At the Imperial Court, Nemesis has to hide her superior strength, cunning intellect, and her ruthless lack of humanity. Greedy senators, calculating heirs, and the Emperor’s mad nephew Tyrus are all keen to use Nemesis for their own ends. But she has little interest in the politics at Court or the rebellion that is beginning to foment.
Nemesis knows that she is not human. She knows the matters of the Imperial Court are not her concern. But she also soon realizes that saving Sidonia may involve saving not just herself but the entire Empire in The Diabolic (2016) by S. J. Kincaid.
The Diabolic was written as a standalone sci-fi novel. After its release Kincaid signed a book deal for two additional novels making The Diabolic the start of a trilogy.

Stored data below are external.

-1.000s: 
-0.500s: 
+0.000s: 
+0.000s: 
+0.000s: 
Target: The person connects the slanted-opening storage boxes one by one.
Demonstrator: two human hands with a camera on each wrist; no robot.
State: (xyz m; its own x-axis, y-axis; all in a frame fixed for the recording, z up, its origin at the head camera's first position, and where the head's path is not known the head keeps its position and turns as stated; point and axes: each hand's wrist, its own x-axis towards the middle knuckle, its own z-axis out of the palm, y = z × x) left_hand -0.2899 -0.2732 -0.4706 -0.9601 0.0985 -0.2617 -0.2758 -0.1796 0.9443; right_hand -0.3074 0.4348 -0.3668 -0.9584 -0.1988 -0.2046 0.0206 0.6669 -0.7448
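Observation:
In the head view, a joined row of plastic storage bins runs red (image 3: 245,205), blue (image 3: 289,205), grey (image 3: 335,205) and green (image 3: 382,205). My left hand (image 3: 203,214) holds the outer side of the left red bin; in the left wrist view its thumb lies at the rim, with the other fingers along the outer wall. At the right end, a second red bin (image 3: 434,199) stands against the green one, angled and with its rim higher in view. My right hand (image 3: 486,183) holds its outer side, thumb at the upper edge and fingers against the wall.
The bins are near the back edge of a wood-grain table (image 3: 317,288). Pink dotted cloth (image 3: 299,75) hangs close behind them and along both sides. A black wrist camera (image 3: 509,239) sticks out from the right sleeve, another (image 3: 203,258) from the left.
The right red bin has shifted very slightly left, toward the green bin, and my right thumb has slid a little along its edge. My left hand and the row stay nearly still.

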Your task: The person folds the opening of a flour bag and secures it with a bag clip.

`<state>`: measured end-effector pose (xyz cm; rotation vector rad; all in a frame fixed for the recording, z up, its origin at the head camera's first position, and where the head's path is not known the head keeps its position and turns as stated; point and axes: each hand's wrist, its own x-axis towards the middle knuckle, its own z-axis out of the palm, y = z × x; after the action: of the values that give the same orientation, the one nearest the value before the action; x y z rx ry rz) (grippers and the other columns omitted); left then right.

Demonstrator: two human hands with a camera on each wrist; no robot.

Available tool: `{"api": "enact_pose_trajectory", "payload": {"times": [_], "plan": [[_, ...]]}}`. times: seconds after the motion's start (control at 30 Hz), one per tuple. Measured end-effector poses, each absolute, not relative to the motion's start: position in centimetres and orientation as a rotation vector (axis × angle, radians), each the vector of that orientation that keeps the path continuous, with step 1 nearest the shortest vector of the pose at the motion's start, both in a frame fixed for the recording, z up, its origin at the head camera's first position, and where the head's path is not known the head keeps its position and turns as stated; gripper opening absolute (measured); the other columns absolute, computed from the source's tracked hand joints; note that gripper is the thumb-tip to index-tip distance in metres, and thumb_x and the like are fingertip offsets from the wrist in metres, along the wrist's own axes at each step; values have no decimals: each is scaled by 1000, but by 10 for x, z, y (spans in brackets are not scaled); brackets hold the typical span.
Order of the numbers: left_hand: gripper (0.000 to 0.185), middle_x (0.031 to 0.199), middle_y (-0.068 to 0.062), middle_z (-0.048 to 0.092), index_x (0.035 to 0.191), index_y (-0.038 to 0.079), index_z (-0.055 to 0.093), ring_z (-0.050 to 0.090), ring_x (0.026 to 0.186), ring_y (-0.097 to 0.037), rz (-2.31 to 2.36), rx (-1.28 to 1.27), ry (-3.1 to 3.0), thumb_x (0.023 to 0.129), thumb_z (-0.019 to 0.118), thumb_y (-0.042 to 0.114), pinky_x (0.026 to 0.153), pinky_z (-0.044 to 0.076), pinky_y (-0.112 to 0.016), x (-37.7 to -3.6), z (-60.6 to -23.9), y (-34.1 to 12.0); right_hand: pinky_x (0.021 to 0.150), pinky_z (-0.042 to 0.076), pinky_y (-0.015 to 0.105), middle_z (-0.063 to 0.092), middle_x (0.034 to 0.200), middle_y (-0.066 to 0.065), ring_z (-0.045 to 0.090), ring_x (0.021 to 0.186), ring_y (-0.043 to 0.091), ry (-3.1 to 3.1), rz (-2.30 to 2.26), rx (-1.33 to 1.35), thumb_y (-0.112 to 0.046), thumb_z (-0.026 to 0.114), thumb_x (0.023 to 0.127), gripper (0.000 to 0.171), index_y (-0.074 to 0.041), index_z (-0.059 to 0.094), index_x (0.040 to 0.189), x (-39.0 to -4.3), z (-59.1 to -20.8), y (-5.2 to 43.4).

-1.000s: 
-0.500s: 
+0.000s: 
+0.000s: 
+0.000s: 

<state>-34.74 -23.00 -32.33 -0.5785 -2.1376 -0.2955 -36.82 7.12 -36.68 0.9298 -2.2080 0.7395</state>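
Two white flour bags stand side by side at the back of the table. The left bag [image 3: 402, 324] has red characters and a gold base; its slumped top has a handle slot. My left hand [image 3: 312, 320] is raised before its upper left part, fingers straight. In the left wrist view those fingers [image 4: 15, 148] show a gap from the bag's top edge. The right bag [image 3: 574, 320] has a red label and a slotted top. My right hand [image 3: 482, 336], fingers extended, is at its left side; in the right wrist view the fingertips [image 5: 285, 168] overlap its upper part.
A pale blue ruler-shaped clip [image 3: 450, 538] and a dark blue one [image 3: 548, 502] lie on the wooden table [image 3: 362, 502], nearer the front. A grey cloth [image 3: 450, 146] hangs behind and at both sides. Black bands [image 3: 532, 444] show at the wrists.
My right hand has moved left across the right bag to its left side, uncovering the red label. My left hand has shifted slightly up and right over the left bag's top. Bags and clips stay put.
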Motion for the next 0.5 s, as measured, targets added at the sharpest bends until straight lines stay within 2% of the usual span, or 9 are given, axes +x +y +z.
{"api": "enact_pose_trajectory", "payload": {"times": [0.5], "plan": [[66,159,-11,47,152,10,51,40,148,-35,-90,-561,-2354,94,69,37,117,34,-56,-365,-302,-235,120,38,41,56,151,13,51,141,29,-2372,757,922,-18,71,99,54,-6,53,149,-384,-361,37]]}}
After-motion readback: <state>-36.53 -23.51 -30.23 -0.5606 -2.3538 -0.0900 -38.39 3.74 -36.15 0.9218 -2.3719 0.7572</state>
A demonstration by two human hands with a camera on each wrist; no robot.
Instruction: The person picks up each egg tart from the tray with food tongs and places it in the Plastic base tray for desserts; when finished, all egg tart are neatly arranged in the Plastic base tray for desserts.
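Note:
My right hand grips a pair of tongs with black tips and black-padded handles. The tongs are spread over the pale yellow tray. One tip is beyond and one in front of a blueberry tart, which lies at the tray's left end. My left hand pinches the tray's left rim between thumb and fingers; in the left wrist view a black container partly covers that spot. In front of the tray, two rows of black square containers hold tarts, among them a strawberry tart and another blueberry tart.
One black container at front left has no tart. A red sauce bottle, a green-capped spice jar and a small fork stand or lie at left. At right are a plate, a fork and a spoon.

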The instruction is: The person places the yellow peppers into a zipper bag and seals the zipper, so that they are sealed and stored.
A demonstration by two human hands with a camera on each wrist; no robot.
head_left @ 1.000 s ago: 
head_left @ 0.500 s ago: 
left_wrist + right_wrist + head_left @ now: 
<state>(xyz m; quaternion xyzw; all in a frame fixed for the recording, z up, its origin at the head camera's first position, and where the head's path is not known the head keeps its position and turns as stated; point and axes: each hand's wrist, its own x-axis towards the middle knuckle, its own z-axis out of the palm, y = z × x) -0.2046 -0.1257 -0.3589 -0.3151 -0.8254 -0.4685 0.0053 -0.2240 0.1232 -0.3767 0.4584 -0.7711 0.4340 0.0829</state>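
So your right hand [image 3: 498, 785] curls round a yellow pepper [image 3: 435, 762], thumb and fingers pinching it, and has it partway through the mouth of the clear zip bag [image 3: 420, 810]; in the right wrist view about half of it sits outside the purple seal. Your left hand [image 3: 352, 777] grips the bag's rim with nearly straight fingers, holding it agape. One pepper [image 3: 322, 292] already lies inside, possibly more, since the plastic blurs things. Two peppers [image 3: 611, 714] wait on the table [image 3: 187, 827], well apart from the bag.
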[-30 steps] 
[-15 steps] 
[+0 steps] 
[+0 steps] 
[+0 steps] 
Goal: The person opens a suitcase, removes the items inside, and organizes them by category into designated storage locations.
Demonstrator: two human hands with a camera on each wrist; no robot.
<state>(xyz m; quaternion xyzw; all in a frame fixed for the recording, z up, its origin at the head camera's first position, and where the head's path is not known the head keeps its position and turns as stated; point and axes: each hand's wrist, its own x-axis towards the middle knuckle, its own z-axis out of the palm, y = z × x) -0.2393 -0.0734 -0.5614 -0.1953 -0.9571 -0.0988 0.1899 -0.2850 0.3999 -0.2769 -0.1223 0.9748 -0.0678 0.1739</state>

Kincaid has built a unique world layered with complex alliances and difficult questions about what it means to be human which play out against a galactic power struggle. Nemesis’s performative identity as Sidonia contrasts well against the Emperor’s son, Tyrus, a Hamlet-like figure who may or may not be putting on an act of his own in a bid for the throne. Nemesis’s character growth as she learns to choose herself beyond any loyalty she feels to Sidonia or others is fascinating and thoughtfully done.
The Diabolic is a sprawling space opera that brings Nemesis and other characters across the galaxy in a story filled with double crosses, twists, and intrigue so thick you could cut it with a knife. Nemesis narrates the novel with a tone that is as pragmatic as it is chilling–unsurprising for a character who has been told constantly throughout her life that she will never be human. Whether Nemesis will prove her detractors correct or exceed her supposed Diabolic limitations remains to be seen.
The combination of ambiguous morality, lavish settings, and a cast of provocative characters make The Diabolic an utterly satisfying sci-fi adventure. Highly recommended.
Possible Pairings: Empress of a Thousand Skies by Rhoda Belleza, The Cruel Prince by Holly Black, The Scorpion Rules by Erin Bow, The Hunger Games by Suzanne Collins, Mirage by Somaiya Daud, Incarceron by Catherine Fisher, Defy the Stars by Claudia Gray, Goddess in the Machine by Lora Beth Johnson, That Inevitable Victorian Thing by E. K. Johnston, Proxy by Alex London, Legend by Marie Lu, The Orphan Queen by Jodi Meadows, Wires and Nerve, Volume 1 by Marissa Meyer and Douglas Holgate, A Confusion of Princes by Garth Nix, Birthmarked by Caragh M.O’Brien, For Darkness Shows the Stars by Diana Peterfreund, The Winner’s Curse by Marie Rutkoski, This Savage Song by Victoria Schwab, Scythe by Neal Shusterman, Impostors by Scott Westerfeld, And I Darken by Kiersten White, Bring Me Their Hearts by Sara Wolf
*An advance copy of this title was provided by the publisher for review consideration at BEA 2016*
YAY!!! I just received this book as a gift from my Secret Sister. So glad you enjoyed it. With your high praising review, now I want to read it even more. :)
I saw that! I really enjoyed this one–much more than I expected going in–so I hope you love it too. You know who to find when you finish it!